Верховный не выдержал: пошарив позади бревна, на котором они с Безродом сидели, сгрёб в комок одеяло и одним широким движением набросил на Ужега. Тут же под накидкой, там, где единственная здоровая ступня колдуна образовала возвышенность, что-то глухо щёлкнуло, злой силищей холм за какое-то мгновение срыло, и одеяло сделалась ровным и гладким, чисто степь, которую хизанцы так любили. Мать Ужега уже не смотрела вниз, она отпустила взгляд в небо, ровно птицу, и, улыбаясь, что-то негромко пела, и сильнее сильного подозревал Сивый, что она сейчас в прошлом, поёт колыбельную маленькому, чернявому мальцу, гладит его непослушные вихры, и нет вокруг ни боянов, ни мора, ни безжалостной твари в синей рубахе.

— Почему у той твари в синей рубахе его лицо? — Стюжень кивнул на Безрода.

— Рукавицы, — прохрипел Ужег. — Чарзар подобрал рукавицы после той битвы в море, и тварь получила силу и быстроту воина с рубцами на лице. Да и сам его облик.

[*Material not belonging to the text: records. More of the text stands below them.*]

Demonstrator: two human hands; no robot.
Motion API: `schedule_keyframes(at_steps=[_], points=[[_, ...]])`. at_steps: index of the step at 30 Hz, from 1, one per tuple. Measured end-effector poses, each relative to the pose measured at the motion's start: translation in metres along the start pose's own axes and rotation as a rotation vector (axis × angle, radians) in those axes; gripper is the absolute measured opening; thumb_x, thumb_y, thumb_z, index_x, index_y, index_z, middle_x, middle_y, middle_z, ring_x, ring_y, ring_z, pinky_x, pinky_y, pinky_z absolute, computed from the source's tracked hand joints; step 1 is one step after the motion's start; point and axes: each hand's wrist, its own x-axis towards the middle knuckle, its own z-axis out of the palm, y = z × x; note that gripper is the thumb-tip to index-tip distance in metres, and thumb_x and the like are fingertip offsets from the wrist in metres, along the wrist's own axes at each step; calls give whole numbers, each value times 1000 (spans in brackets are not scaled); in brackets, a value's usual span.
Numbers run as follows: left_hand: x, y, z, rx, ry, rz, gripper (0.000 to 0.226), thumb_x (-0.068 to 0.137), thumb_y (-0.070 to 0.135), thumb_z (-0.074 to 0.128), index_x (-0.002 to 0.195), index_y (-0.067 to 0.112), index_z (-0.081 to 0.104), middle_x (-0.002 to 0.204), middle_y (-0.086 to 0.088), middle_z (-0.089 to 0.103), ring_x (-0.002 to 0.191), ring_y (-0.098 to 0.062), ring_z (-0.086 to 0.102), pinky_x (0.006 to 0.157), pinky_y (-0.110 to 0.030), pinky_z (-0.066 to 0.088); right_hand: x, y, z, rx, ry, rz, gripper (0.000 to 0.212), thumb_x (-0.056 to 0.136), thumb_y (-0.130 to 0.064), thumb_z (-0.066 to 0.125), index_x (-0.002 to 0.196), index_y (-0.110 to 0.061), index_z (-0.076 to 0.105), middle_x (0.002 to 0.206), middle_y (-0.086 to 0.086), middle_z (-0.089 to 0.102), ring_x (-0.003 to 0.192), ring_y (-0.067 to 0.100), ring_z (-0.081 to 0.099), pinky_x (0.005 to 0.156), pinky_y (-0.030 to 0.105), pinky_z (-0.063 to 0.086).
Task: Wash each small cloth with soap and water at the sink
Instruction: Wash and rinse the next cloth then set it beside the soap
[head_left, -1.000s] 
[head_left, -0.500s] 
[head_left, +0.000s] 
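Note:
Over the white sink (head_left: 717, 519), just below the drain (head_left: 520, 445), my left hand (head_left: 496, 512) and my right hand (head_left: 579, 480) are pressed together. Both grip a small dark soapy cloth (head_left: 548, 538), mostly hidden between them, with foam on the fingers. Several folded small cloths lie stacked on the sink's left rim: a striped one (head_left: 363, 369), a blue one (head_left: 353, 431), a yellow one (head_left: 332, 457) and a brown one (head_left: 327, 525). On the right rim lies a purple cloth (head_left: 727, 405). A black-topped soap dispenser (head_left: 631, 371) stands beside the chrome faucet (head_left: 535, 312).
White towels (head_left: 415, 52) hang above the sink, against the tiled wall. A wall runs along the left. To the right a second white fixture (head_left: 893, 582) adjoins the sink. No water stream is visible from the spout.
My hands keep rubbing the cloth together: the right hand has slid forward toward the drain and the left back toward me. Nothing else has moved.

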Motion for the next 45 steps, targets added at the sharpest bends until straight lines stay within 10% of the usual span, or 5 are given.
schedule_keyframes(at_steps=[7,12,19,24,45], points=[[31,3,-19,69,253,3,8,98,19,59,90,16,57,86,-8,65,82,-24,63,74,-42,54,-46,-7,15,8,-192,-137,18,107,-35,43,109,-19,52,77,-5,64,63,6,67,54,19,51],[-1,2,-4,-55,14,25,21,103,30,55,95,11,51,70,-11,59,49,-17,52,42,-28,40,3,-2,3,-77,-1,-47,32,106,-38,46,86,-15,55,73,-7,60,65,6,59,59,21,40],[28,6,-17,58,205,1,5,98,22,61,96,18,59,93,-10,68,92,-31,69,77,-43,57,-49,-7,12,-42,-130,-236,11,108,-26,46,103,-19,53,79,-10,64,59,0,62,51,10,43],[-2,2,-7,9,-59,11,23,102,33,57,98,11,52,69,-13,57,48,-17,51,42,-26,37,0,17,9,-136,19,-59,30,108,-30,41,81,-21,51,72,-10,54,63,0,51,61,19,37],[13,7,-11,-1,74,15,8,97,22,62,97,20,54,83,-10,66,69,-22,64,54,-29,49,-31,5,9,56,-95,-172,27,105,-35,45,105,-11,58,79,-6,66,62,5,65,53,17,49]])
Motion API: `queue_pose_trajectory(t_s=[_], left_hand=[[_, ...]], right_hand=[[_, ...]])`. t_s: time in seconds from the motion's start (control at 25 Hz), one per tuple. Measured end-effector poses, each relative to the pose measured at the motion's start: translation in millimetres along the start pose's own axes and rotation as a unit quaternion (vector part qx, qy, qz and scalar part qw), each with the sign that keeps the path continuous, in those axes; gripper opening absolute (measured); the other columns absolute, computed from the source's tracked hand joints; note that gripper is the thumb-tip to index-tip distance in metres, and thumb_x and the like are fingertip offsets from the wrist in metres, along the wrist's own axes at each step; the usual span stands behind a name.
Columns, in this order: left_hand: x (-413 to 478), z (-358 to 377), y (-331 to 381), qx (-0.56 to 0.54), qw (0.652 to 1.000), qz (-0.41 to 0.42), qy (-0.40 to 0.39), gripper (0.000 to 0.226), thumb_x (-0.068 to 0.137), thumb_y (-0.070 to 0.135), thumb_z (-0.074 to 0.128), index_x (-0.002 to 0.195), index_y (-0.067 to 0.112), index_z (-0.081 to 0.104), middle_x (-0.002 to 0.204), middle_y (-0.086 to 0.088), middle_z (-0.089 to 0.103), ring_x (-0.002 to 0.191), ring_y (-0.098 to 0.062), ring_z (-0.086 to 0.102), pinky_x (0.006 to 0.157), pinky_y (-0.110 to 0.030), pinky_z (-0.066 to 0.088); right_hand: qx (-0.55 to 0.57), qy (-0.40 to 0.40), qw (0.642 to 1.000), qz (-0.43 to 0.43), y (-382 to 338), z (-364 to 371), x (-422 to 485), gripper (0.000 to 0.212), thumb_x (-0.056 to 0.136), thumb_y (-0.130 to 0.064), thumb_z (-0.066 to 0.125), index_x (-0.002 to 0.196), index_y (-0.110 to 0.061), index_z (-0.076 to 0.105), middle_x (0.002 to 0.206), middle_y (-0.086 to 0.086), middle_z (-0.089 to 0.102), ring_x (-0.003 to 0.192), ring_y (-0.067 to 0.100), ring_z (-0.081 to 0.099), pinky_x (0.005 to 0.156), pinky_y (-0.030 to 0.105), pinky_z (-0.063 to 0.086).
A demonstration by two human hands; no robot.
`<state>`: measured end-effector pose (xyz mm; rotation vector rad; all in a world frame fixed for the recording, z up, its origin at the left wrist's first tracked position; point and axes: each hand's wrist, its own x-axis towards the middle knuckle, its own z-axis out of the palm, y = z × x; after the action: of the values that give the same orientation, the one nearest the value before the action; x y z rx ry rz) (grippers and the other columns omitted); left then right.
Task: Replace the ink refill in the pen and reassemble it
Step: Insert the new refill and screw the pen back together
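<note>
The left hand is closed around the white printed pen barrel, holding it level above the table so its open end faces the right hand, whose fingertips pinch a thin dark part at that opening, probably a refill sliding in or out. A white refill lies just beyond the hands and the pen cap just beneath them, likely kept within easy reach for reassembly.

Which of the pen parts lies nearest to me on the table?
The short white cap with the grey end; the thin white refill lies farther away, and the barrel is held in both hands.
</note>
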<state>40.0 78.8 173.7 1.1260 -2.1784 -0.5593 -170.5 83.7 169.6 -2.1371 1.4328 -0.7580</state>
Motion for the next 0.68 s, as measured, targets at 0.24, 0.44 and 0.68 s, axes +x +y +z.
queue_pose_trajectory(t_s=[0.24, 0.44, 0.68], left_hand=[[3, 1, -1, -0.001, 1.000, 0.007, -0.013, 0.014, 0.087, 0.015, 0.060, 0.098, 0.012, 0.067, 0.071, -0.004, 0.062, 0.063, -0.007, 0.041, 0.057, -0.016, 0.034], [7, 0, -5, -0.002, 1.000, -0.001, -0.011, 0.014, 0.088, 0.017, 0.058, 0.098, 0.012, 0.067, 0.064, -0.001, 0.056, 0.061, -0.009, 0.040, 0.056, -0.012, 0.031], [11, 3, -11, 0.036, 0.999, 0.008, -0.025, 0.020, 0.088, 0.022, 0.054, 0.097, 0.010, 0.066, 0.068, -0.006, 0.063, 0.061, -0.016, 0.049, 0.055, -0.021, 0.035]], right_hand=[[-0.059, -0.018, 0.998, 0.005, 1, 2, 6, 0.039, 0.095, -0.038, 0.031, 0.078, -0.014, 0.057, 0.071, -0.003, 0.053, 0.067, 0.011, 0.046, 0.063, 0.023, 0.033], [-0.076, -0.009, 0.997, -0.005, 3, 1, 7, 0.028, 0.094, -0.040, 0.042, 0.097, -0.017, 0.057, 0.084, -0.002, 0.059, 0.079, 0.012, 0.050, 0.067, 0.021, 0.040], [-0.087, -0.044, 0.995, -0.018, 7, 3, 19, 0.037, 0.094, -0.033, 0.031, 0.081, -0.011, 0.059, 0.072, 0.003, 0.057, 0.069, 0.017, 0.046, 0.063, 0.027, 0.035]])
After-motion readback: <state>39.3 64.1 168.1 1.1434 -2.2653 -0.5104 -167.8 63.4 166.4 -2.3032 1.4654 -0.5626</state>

Как иной в горячке беспокойного сна сбрасывает с себя одеяло, так это сделал и Ужег, только отбросил не рукой, а ногой и не просто отбросил — горы уходят, горы появляются, и там, где несколько мгновений было гладко, как в степи, поднялся холм, а по одеялу расплылось красное пятно.

— Кость вылезла, голень порвала, — прошептал старик, быстро передоверил Сивому девочку, счёт-другой оглядывался кругом и, найдя нужные травы, собрал их в горсть. — Жуй! Жуй давай! Тебе не долблёнку, тебе нужно было чан зелья варить!

Хизанец уже давно сделался бел, чисто снег, а черные глаза и борода ласточкой казались углями, которые кто-то рассыпал по свежевыпавшей целине. Он слабо перебирал челюстями, смотрел на верховного и, кажется, не узнавал. Сивый бережно уложил беспамятных детей на свое одеяло в паре шагов от бревна и оглянулся. И как будто даже лицо полуденника изменилось: мало что напоминало человека, с которым говорили несколько дней назад. Но ведь до лица костоломка ещё не добралась?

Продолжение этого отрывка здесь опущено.